I am a 44 year old man in Alaska, and it was suspected that I had a 8cm sarcoma on my abdominal wall with hypodense lesion metastases to the liver on Jan 10, 2013. The sarcoma was confirmed after a biopsy on the 21st. The biopsy hurt and created issues of pain and pressure in my abdomen, and on the 29th I admitted to the ER for these issues. Another sonogram showed growth to 10cm x 8cm and numerous nodules up to 3cm some of which were on the liver. The pressure I was feeling was fluid building up around the liver, ascites I believe. This was a lot of changes for 2 weeks, and I think the biopsy had something to do with it. I flew to Denver and had a liver biopsy that confirmed the metastases. It was recommended that I start chemo of Ifos and Doxarubicin which I have completed 2 cycles to date with a 3rd starting any day. The most recent CT scan shows possible shrinkage to 7cm of primary and nodules on liver not showing at all. This still leaves numerous nodules otherwise, some in mesentary with possible complications there. It is now April 4.
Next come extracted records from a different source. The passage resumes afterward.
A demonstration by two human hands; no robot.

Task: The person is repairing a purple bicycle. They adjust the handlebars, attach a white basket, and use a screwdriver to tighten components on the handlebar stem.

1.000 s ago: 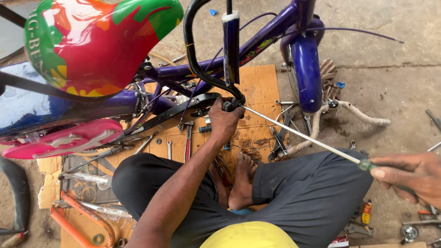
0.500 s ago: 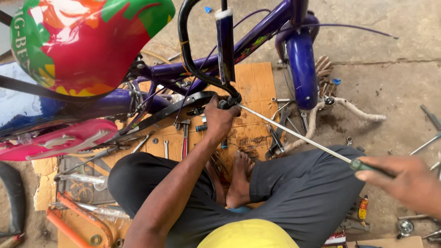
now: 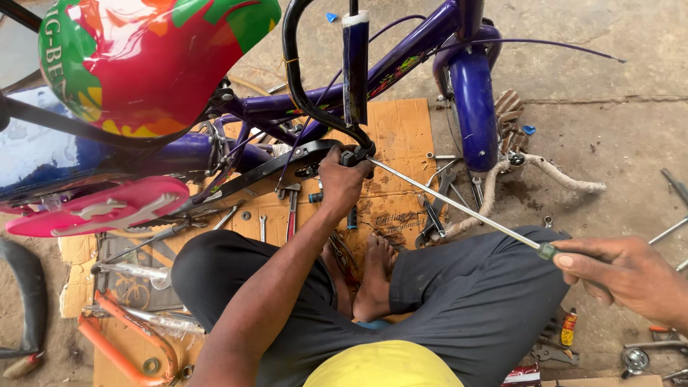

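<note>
A long screwdriver (image 3: pixel 459 208) runs from the right hand (image 3: pixel 623 276), fingers clamped on its green handle, to a black fitting (image 3: pixel 356 154) under the purple bicycle frame (image 3: pixel 401 61), where the left hand (image 3: pixel 342 183) grips it. Flattened brown cardboard (image 3: pixel 401 129) lies beneath; a small orange bottle (image 3: pixel 568 327) stands at right.

Flattened brown cardboard box (image 3: pixel 401 136), under bicycle

Even, bright daylight; soft shadows; slight wide-angle bend at the edges.
Strong white glare sits on the glossy red-green seat (image 3: pixel 154 61). Concrete floor (image 3: pixel 609 107) reads pale, nearly washed out at top. Focus is sharp in the centre; right hand (image 3: pixel 623 279) is slightly soft near the frame edge. Shade under the bicycle frame (image 3: pixel 401 61) is diffuse.
</note>
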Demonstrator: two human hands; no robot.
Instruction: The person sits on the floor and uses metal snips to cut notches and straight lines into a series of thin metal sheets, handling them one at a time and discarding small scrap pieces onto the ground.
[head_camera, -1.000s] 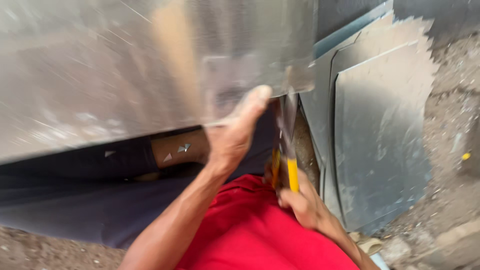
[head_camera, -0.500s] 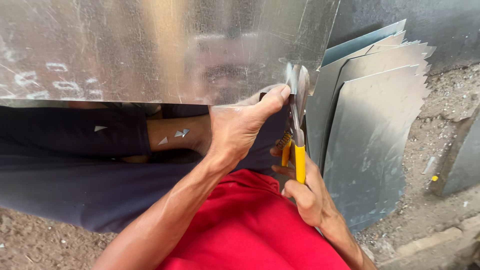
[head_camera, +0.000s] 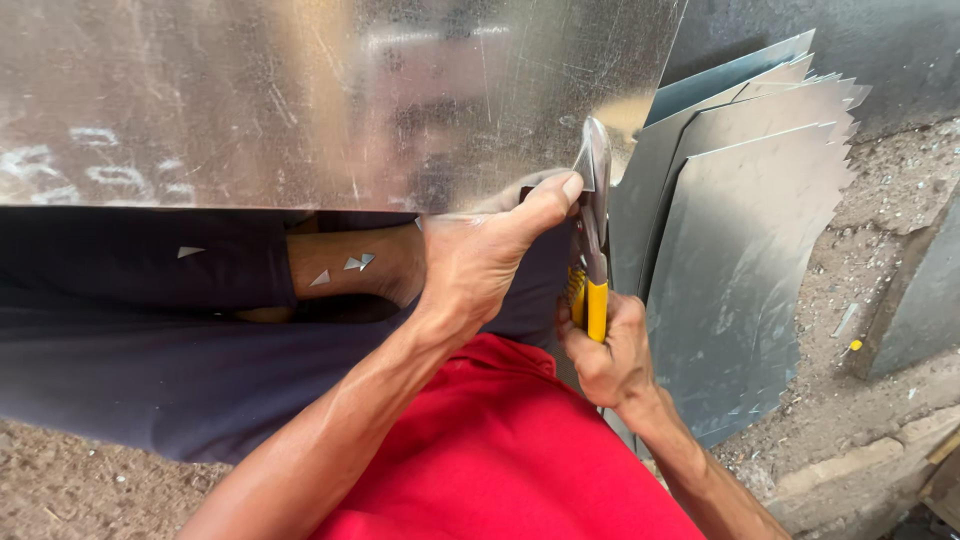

I have a lot of difficulty finding info anywhere of survivors of stage IV, which is much more serious than sarcoma without mets. Can anyone help me locate resources? I read somewhere of median life expectancy of 12 mos., but oncologists are pretty tight lipped about any of that info. My youngest son is 17 and I am an unmarried single dad. If I have a short time I would sure like to know so that I could draw out my life insurance and spend time with my boys, and start working to set them up as well as I can. The oncologists won’t tell me to go back to work, but if I am going to be around for a few years, I better figure out how to get back to work in order to pay for my insurance. Does anyone have realistic advise for this, or heard of a similiar situation?
Thanks, Michael
Hello Michael. I feel your urgency and concern. My son was diagnosed 3 years ago at 23 years old. He also has mets to his lungs. So far, he has outlived the usual 12 month timeline that you usually read about. My recommendations to you is to stop reading the statistics. You are not a statistic and doctors just will not give a prognosis because everyone is different. James is still going strong three years later. Imsfighter91 has been battling this monster for 20 years. You might want to look into Social Security Disability as treatment can be unpredictable and your ability to maintain a consistency with time and attendance may be affected. I would look into what your options are while assuring that you can maintain your insurance. However, there is the Medicare option. Every day is a gift-with or without cancer. New treatments are on the horizon. Fight this monster every day and live every day to the fullest. Try not to allow cancer to define who you are. You could be here for many years or a few years. Attitude has a part in your prognosis, but again, nobody knows what any one person's prognosis is. It is totally dependent on attitude, emotional support, diet, exercise, assertiveness with your doctors, belief in yourself, ability to tolerate some treatments, love, patience and faith. Elodie is a wealth of information and she is a great resource. Everyone on this site is in your boat. Be strong, and I will keep you in my prayers.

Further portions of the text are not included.